さよなら、もう一人のわたし
「来年浮かれば俺の後輩だったんだ」

 魅力的な言葉だった。

「今、三年ですよね?」

 尚志さんは頷く。

「来年受かれば一緒に通えたかもしれないですね」
「そういえばそうだな。でも授業は一緒じゃないから。俺は卒論しかとる気ないから」

「そうですよね」
「やりたいだけやればいいよ」

 彼はそう言うと、振り向いた。
 そのときの彼の表情はどこか寂しくて、わたしの心を締め付けた。


 わたしは家に帰ると何度もその脚本を読み返していた。千春の伯父さんが書き直したのだろうか。ところどころ現代にアレンジされていて、より共感できるものになっていた。

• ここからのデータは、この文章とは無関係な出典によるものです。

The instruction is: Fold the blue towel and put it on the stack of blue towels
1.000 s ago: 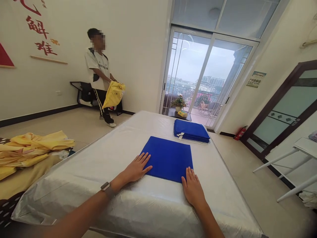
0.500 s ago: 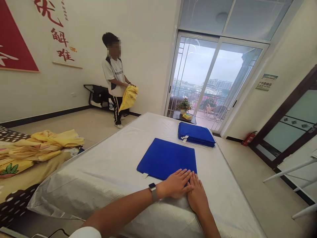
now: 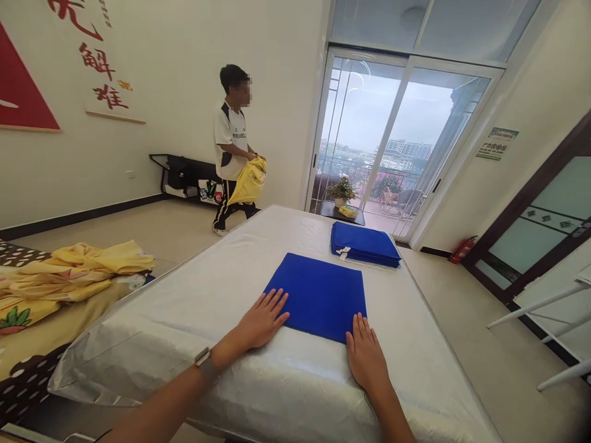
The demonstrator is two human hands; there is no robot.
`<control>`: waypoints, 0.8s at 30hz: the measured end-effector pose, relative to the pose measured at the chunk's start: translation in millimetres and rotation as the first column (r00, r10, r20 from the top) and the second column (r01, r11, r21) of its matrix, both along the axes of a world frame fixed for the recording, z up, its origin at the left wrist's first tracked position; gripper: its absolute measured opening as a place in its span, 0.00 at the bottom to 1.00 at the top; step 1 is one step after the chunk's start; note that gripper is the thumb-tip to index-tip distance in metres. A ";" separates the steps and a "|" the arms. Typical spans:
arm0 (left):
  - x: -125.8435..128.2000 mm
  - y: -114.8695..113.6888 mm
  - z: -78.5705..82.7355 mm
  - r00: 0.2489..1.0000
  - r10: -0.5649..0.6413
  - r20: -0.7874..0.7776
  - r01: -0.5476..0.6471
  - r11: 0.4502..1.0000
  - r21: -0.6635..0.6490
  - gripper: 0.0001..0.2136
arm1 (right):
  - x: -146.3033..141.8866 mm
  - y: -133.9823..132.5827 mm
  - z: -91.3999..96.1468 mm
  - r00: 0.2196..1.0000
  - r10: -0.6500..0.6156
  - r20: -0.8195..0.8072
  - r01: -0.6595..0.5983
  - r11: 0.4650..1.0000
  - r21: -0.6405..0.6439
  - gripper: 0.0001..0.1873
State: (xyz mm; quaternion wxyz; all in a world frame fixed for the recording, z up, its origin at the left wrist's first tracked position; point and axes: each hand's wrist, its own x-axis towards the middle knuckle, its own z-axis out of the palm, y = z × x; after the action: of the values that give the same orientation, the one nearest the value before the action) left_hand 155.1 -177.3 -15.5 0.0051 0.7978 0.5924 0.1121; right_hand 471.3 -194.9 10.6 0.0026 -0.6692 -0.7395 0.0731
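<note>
The folded blue cloth (image 3: 318, 295) lies flat as a neat rectangle on the plastic-wrapped mattress (image 3: 194, 307), nearer the person than the stack of folded blue cloths (image 3: 364, 243). Both hands rest open and flat, fingers spread: the left hand (image 3: 262, 320) on its near left corner, the right hand (image 3: 365, 357) at its near right corner, gripping nothing. By the look of it, the folding is done, and the piece is not yet on the stack. Hard to tell: the layers in the stack and its small white tag. Beyond the mattress, another person (image 3: 233, 147) carries a yellow cloth (image 3: 249, 179).
</note>
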 end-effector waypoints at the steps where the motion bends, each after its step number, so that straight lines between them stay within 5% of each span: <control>1: -7.5 -1.6 -2.0 1.000 0.020 -0.003 -0.020 1.000 0.005 0.33 | -0.2 -0.6 0.4 1.000 -0.001 -0.002 0.001 1.000 -0.001 0.36; 13: -10.5 -5.9 -22.2 0.998 0.058 0.026 -0.062 0.986 0.155 0.33 | 2.7 3.3 16.9 1.000 0.009 0.021 -0.008 0.997 -0.079 0.37; 20: -11.8 -6.0 -28.2 0.999 0.046 0.026 -0.050 0.976 0.213 0.31 | -5.2 50.8 35.8 1.000 0.010 0.015 -0.009 0.999 -0.040 0.37; 24: -10.4 -6.3 -25.9 0.998 0.048 0.027 -0.053 0.974 0.219 0.31 | -9.6 74.8 25.2 0.999 -0.046 0.012 0.046 0.999 0.001 0.37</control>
State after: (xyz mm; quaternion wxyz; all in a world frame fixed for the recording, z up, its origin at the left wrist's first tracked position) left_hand 144.6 -183.6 -41.4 -0.0795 0.7768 0.5965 0.1854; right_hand 461.8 -120.1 35.8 0.0003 -0.6864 -0.7239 0.0688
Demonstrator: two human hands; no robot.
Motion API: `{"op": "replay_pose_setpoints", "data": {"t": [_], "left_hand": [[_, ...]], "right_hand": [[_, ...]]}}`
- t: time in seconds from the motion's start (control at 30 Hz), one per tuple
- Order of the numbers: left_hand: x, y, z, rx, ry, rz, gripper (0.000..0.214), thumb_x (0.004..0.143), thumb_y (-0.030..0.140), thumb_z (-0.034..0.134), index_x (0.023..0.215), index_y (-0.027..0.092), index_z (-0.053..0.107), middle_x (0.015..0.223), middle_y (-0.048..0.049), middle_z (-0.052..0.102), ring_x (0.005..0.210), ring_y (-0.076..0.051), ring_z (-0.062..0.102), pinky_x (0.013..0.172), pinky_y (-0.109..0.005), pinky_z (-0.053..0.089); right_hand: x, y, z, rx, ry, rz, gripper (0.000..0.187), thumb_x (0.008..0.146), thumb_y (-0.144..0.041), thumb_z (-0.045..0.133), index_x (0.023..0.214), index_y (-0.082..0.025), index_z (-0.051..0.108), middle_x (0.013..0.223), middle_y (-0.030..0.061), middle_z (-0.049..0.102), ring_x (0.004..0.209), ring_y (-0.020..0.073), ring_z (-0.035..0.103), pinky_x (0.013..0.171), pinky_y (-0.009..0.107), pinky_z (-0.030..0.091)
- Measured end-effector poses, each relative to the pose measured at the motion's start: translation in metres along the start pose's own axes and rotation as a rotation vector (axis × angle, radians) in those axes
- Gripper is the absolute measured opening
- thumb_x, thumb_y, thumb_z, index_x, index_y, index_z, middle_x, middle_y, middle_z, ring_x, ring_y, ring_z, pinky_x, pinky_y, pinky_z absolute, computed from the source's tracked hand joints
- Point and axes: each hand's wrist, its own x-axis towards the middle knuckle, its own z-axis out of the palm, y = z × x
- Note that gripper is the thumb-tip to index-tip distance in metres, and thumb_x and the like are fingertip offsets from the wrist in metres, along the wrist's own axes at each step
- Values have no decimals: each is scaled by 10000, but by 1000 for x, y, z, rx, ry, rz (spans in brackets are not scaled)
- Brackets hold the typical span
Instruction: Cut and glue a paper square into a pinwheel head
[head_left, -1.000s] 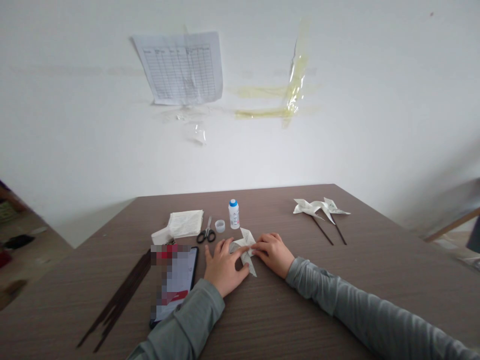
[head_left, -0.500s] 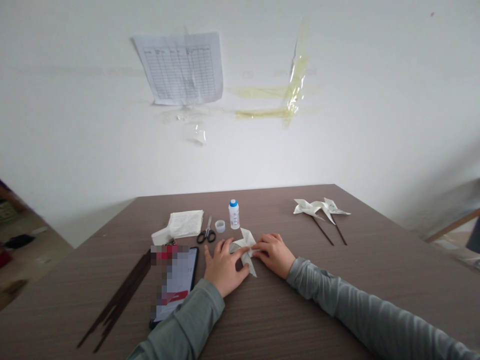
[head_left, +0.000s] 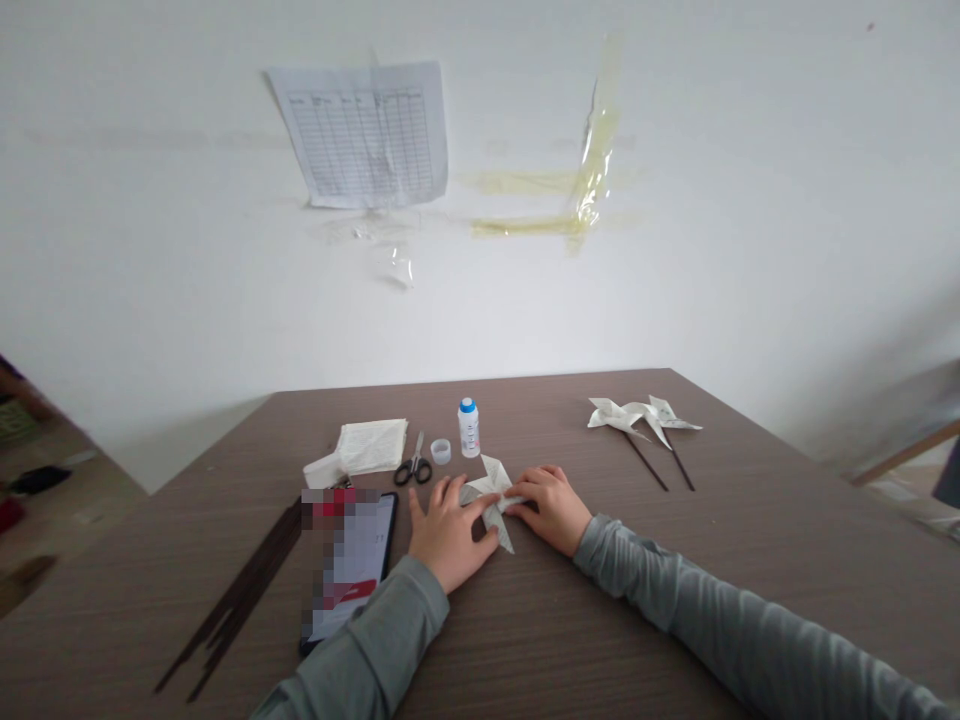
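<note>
Both hands work at the centre of the lower counter, with a folded paper pinwheel [head_left: 487,503] lying flat between them, its pointed blades spread and a long tip aiming toward the lower right.

The left hand [head_left: 450,533] is open, its fingers [head_left: 442,500] spread and reaching up and to the right. The index finger touches the pinwheel's left side, while the heel of the hand rests on the counter [head_left: 750,500]. It is not clenched and holds nothing between finger and thumb.

The right hand [head_left: 547,510] lies just across from it, its fingers [head_left: 529,483] gently curved and together, with the fingertips on the pinwheel's right side. It presses or pinches the paper, but the thumb is hidden, so I cannot tell whether it has a real grip. Grey-green sleeves cover both forearms.

Just above the hands stand a white bottle of glue [head_left: 469,428] with a blue cap and a small clear lid [head_left: 440,452]. To their left lie black-handled scissors [head_left: 412,466] and a stack of folded printed paper [head_left: 364,448]. A phone [head_left: 349,570] with a blurred screen sits beside the left hand, and a bundle of thin dark sticks [head_left: 240,600] lies at the lower left. At the upper right of the counter, two paper pinwheels [head_left: 641,415] on dark sticks lie flat.
</note>
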Motion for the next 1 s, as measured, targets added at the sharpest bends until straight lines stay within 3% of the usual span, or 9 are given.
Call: {"op": "replay_pose_setpoints", "data": {"t": [0.33,0.7,1.0], "left_hand": [[0,0,0,-24,28,-23,631,1075,430,936,1698,521,895,2037,-107,618,1903,-538,503,1559,-962,266],[-2,4,-6,-17,12,-31,531,1079,426,935,1599,529,956,2042,-83,620,1907,-556,502,1552,-965,288],[-1,5,-7,-15,5,-30,520,1086,406,926,1595,511,962,2047,-99,615,1898,-562,516,1542,-987,278]], "right_hand": [[0,1,0,-9,28,-19,109,1081,-277,1003,1092,-386,1005,1093,53,980,1091,345,949,1118,539,699],[1,0,-1,3,26,-12,196,1038,-190,1019,1091,-375,990,1080,46,964,1096,331,925,1099,520,661],[-1,0,-1,18,-8,14,215,1068,-191,989,1123,-396,1018,1137,67,975,1153,349,928,1168,548,675]]}}
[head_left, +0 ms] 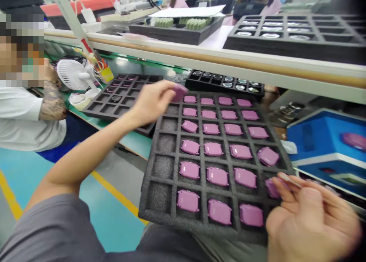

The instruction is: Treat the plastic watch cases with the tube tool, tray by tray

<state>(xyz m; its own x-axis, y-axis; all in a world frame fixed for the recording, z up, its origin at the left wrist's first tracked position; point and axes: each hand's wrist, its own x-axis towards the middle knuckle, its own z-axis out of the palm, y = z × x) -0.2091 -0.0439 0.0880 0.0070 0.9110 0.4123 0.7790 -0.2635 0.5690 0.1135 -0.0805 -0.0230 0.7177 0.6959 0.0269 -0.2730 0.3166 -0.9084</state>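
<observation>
A black foam tray [164,178] with square compartments lies tilted over my lap, holding several purple watch cases [213,149]. Its leftmost column shows bare compartments. My left hand [156,100] pinches a purple watch case [179,92] at the tray's far left corner. Near the tray's right edge, my right hand [311,220] is closed around a slim pale tool [290,180], whose kind I cannot make out. Just beyond those fingers sits another purple case [271,188], partly covered by them.
Left of my tray is a second black tray [100,107] with a few dark cases. A white fan [76,75] stands near a seated co-worker [31,113]. Behind lies a tray of round shiny parts [225,79]. A blue box [323,140] is at right; a shelf edge [200,61] crosses above.
</observation>
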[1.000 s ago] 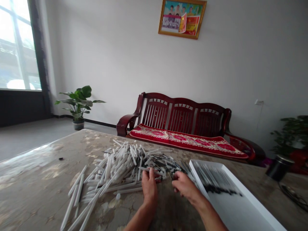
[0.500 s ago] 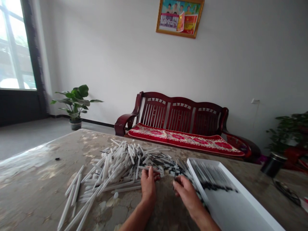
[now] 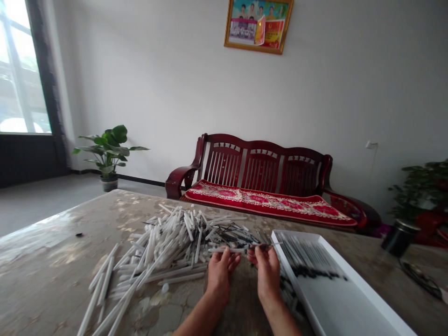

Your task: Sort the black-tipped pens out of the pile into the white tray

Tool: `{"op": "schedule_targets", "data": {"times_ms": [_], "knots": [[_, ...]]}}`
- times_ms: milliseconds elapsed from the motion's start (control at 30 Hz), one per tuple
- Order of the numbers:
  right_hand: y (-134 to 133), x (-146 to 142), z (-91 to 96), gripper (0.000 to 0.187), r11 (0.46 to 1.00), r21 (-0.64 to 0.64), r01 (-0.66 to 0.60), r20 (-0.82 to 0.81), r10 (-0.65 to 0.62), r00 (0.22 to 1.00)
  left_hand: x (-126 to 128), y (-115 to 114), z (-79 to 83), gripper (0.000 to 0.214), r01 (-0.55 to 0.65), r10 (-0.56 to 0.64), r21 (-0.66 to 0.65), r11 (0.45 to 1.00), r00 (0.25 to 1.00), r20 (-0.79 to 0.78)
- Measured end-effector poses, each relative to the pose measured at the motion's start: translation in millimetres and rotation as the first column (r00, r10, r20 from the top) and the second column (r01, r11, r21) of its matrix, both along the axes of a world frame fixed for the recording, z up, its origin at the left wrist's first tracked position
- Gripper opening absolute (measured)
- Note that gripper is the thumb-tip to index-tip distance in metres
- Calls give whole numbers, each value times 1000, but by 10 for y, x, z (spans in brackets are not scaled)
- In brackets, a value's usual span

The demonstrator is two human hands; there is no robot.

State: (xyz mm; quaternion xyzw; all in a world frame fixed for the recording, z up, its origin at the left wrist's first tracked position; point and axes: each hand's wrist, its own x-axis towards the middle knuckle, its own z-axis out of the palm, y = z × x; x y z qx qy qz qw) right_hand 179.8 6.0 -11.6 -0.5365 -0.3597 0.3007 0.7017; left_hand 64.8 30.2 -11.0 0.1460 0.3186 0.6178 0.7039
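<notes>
Pinched between the thumb and fingers of my left hand (image 3: 219, 273) is a whitish plastic tube (image 3: 214, 250), lying level. My right hand (image 3: 268, 270) grips a thin dark rod (image 3: 276, 243) with a pale tip pointing right. The two pieces are in line, end to end; whether they touch is too small to tell. Left of and beyond my hands lies a heap of whitish tubes (image 3: 164, 252), with thin dark rods (image 3: 231, 228) at its right side. Just right of my right hand stands a shallow white tray (image 3: 367, 291) holding a row of slim pieces with black ends (image 3: 308, 254).
Loose long tubes (image 3: 93, 298) lie at the table's left front. A black canister (image 3: 399, 238) and a dark cable (image 3: 420, 277) are at the right. Past the patterned table (image 3: 52, 280) stands a wooden bench (image 3: 262, 170) with a red cover.
My right hand has moved up and towards my left hand, turning the dark rod from upright to level. The tube in my left hand now lines up with it.
</notes>
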Motion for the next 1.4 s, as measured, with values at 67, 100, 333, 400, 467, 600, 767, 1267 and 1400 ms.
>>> {"op": "schedule_targets", "data": {"times_ms": [67, 100, 333, 400, 467, 600, 767, 1267, 1400], "knots": [[-2, 9, -26, 38, 1000, -28, -14, 28, 14, 999, 11, -18, 4, 12, 13, -13, -4, 1000, 1000, 3], [-5, 13, -33, 38, 999, -42, -22, 41, 23, 999, 15, -26, 6, 13, 20, -20, -7, 1000, 1000, 7], [-80, -15, 57, 36, 995, -91, -52, 100, 61, 993, 15, -60, 65, 11, 69, -65, -69, 995, 997, 47], [-100, -41, 93, 36, 994, -80, -71, 127, 80, 989, 23, -77, 86, 11, 90, -86, -78, 993, 995, 51], [-109, -64, 112, 37, 992, -58, -111, 143, 118, 983, 35, -92, 96, 10, 107, -102, -77, 991, 993, 65], [-85, -29, 101, 37, 985, -54, -162, 228, 171, 959, 25, -70, 89, 14, 119, -105, -75, 990, 981, 164], [-84, 177, 58, 24, 988, -118, 95, 714, 18, 700, -74, 46, 102, 19, 92, -47, -138, 986, 953, 299], [-135, 261, -72, 15, 964, -92, 251, 969, 28, 245, -53, 84, 44, 13, 83, -69, -83, 993, 985, 161], [-51, 231, -108, 19, 988, -23, 154, 720, -91, 688, -10, 43, 73, 10, 67, -62, -73, 995, 996, 68]]}}
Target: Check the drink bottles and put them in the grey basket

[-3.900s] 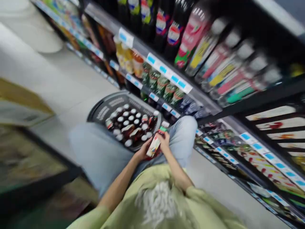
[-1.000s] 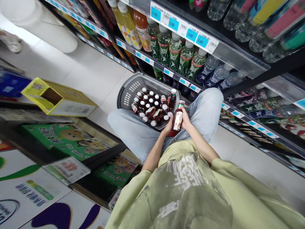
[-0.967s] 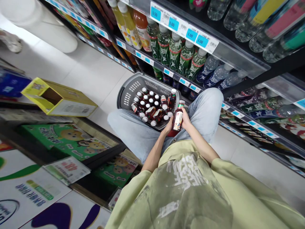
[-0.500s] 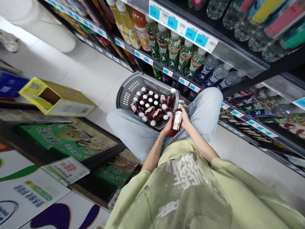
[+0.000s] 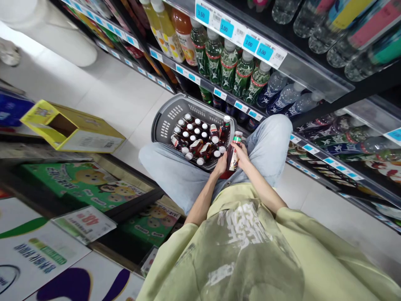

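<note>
Squatting in a shop aisle, I hold a dark red drink bottle (image 5: 232,153) with a white cap in both hands over my lap. My left hand (image 5: 221,165) cups its lower part and my right hand (image 5: 241,153) wraps its side near the label. Just beyond my knees a grey plastic basket (image 5: 169,121) sits on the floor, packed with several similar red bottles (image 5: 196,141), most upright and a few lying on top.
A drinks shelf (image 5: 275,62) with blue price tags runs along the right, holding green bottles (image 5: 230,69), yellow and orange bottles (image 5: 171,27) and water bottles. An open yellow carton (image 5: 70,129) lies on the floor at left. Green boxes (image 5: 84,184) and white cartons stack at lower left.
Since the blurred first frame the view has steadied. Over the last second the bottle has turned slightly in my hands, its label facing less toward me; the basket has stayed put.
</note>
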Demonstrator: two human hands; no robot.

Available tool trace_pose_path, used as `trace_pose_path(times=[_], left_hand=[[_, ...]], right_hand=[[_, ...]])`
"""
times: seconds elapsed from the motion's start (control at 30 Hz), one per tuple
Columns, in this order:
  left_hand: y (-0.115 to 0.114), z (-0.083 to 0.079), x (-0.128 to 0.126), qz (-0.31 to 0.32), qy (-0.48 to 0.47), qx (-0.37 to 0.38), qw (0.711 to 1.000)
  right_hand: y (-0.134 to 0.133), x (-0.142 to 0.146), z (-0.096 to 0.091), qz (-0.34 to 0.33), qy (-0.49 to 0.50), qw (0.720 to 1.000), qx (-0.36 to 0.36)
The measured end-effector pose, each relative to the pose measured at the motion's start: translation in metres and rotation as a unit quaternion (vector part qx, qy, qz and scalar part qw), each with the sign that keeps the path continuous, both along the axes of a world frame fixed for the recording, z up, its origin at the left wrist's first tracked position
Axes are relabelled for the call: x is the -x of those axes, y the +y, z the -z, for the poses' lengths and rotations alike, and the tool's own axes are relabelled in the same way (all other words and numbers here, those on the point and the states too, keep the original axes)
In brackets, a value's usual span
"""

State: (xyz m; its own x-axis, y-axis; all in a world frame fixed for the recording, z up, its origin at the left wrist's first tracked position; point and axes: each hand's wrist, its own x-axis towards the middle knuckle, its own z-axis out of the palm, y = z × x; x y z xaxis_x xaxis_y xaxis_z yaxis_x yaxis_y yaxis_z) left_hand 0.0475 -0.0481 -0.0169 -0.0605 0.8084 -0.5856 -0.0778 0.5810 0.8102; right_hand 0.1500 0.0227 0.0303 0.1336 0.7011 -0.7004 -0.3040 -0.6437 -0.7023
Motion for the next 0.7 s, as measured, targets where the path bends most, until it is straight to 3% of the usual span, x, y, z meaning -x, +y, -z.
trace_pose_path(times=[0.17, 0.37, 0.53, 0.63, 0.7], left_hand=[[-0.005, -0.004, 0.005, 0.042, 0.082, -0.060, 0.994], [-0.004, -0.014, 0.007, 0.032, -0.016, -0.117, 0.993], [0.002, -0.022, -0.001, -0.059, -0.236, -0.019, 0.970], [0.003, -0.019, -0.006, -0.106, -0.270, 0.010, 0.957], [0.003, -0.015, -0.007, -0.107, -0.242, 0.008, 0.964]], right_hand=[[-0.001, 0.000, -0.006, 0.014, 0.000, 0.999, -0.038], [0.005, 0.001, -0.016, 0.026, 0.038, 0.998, -0.046], [0.004, -0.001, -0.028, -0.061, 0.147, 0.987, -0.019], [0.001, 0.000, -0.029, -0.099, 0.169, 0.980, -0.039], [0.000, 0.001, -0.026, -0.096, 0.147, 0.984, -0.041]])
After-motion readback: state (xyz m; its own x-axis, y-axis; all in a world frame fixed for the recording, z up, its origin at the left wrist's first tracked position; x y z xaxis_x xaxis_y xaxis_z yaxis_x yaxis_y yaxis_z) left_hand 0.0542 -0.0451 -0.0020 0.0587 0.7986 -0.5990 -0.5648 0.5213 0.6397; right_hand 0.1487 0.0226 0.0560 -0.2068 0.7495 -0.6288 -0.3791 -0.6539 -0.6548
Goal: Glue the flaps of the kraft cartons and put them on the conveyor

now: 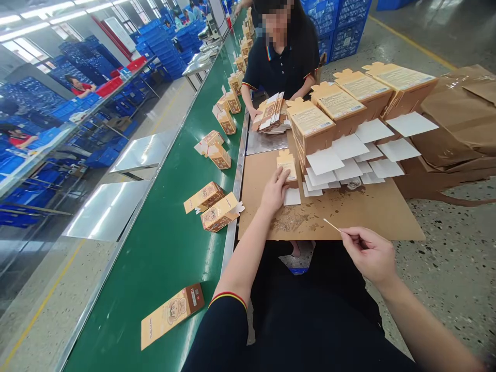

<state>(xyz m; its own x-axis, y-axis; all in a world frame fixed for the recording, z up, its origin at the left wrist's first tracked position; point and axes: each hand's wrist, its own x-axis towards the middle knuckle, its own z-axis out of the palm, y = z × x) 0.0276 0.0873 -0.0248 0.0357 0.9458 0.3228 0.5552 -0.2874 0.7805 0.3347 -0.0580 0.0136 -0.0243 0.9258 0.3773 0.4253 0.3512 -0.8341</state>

 ラストに差し掛かったとき、ドキッとする。そこにはキスシーンがあったためだ。
 前の映画にもあったためあったことは知っていた。だが、わたしが出るということはキスをしないといけないわけで。

「相手役は誰がやるんだろう」

 わたしは尚志さんの顔を思い浮かべていた。

 彼ならいいのに。
 彼にはその気がないことは分かっていた。それでも役の上でも恋人になれたらどんなにいいだろうと思わずにはいられなかった。